■ What is expected ■
Consider the listing below. Extract exactly the lines from the line containing "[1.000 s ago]" to the line containing "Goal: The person", both included.
-- Opening Marker --
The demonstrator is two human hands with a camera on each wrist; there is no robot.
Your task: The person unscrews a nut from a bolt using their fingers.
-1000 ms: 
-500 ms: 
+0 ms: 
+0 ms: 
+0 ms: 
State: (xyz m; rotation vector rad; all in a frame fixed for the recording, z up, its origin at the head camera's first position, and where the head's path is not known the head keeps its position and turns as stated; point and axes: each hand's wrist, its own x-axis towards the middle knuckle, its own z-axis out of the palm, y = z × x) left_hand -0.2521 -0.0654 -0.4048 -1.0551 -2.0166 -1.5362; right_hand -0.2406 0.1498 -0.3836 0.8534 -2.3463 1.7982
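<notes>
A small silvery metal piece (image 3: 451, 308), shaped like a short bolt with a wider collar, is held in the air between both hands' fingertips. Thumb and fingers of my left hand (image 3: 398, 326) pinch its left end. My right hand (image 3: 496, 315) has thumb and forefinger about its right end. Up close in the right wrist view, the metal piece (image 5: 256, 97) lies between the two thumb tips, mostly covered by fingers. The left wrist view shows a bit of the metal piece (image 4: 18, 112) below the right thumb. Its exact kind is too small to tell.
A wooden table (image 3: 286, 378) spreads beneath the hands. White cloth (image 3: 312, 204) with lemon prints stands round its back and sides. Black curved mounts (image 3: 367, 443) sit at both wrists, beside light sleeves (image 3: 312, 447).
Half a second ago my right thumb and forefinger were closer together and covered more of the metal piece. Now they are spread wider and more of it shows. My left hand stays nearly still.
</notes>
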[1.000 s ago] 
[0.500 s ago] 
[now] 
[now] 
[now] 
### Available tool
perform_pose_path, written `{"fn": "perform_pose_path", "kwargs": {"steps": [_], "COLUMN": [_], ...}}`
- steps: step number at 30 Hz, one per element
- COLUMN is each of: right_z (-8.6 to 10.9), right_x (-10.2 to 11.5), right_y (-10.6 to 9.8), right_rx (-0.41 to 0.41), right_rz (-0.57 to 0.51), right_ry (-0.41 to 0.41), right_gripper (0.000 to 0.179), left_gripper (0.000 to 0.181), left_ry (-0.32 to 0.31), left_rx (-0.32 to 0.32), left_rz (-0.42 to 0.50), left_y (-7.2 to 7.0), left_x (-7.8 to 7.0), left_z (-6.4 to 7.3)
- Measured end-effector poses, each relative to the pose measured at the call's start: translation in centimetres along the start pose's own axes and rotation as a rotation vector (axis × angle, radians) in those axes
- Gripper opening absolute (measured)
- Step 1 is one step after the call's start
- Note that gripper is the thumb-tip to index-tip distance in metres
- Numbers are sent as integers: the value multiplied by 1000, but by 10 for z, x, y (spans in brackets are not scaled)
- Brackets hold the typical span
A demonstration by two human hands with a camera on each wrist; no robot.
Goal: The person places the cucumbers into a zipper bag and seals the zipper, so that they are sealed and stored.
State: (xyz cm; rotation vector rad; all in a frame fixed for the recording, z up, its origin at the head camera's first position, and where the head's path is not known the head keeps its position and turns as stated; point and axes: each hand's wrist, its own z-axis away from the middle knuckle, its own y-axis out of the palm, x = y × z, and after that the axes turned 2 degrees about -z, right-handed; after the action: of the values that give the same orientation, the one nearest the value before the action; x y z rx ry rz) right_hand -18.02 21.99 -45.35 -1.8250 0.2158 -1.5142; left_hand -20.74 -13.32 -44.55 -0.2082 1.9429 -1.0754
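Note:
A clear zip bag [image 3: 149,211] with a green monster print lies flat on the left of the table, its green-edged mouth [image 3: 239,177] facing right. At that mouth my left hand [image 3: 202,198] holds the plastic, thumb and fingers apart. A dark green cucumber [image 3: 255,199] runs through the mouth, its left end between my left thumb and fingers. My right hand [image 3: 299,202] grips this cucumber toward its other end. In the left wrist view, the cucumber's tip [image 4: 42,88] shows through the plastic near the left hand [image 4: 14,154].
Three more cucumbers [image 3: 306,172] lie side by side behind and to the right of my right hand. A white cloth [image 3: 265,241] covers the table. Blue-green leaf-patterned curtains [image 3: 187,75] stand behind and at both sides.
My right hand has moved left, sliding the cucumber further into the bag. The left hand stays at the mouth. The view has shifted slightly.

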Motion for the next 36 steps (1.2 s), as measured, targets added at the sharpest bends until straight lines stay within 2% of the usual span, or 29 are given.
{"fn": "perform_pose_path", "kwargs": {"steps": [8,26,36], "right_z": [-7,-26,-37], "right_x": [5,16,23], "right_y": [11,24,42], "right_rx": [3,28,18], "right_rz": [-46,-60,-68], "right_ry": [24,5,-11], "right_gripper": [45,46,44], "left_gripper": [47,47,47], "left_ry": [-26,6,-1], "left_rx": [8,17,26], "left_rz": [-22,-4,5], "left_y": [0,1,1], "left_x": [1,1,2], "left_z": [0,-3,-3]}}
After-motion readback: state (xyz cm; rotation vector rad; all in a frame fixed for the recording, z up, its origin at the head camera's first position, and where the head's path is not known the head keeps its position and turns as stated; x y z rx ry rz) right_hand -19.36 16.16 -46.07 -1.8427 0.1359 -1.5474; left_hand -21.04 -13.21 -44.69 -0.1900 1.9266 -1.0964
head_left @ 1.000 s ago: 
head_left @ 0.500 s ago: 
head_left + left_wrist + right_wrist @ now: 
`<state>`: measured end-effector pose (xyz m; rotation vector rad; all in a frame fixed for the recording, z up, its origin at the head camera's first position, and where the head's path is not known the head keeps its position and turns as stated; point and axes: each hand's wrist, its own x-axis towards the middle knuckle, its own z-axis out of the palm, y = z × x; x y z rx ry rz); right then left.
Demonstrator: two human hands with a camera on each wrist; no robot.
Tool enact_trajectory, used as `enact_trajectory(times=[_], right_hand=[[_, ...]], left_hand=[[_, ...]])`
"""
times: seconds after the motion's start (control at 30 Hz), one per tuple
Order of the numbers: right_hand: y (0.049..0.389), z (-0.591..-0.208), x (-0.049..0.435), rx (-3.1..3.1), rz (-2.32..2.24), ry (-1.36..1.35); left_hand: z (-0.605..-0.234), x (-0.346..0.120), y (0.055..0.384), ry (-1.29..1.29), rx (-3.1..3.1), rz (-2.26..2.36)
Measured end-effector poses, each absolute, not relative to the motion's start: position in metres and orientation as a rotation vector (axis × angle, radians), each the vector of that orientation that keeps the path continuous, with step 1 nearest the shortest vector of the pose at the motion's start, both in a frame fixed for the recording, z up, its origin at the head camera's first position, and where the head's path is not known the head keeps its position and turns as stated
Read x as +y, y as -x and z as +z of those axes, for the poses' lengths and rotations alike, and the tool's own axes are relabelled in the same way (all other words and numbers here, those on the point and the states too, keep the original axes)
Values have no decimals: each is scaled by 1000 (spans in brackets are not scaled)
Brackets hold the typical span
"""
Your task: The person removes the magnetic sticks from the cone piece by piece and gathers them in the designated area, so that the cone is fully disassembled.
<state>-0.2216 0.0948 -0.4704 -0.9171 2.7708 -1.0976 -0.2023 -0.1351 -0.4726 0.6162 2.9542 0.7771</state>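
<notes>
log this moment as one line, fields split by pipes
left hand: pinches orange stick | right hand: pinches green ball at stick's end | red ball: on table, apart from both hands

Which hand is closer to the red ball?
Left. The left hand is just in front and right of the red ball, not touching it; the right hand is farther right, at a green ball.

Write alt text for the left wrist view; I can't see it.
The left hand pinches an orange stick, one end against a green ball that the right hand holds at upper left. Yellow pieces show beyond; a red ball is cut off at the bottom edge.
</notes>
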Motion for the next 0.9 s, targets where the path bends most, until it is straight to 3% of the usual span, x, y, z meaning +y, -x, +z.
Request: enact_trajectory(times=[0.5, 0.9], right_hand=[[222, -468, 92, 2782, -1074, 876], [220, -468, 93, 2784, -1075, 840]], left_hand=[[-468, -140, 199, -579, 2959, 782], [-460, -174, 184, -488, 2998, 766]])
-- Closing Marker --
■ Your response ■
[1.000 s ago] 
[0.500 s ago] 
[now] 
[now] 
[now] 
### Available tool
perform_pose_path, written `{"fn": "perform_pose_path", "kwargs": {"steps": [_], "COLUMN": [_], ...}}`
- steps: step number at 30 Hz, one per element
- COLUMN is each of: right_z (-8.6 to 10.9), right_x (-10.2 to 11.5), right_y (-10.6 to 9.8), right_rx (-0.41 to 0.41), right_rz (-0.57 to 0.51), right_ry (-0.41 to 0.41), right_gripper (0.000 to 0.179), left_gripper (0.000 to 0.181), left_ry (-0.32 to 0.31), left_rx (-0.32 to 0.32), left_rz (-0.42 to 0.50), left_y (-7.2 to 7.0), left_x (-7.8 to 7.0), left_z (-6.4 to 7.3)
- Measured end-effector poses, each relative to the pose measured at the call's start: translation in centimetres along the start pose's own axes and rotation as a rotation vector (axis × angle, radians) in those axes
- Gripper opening absolute (measured)
- Step 1 is one step after the call's start
- Note that gripper is the thumb-tip to index-tip distance in metres
- Numbers are sent as integers: the value multiplied by 1000, but by 10 for z, x, y (spans in brackets are not scaled)
- Brackets hold the typical span
A demonstration by two human hands with a camera on each wrist; no robot.
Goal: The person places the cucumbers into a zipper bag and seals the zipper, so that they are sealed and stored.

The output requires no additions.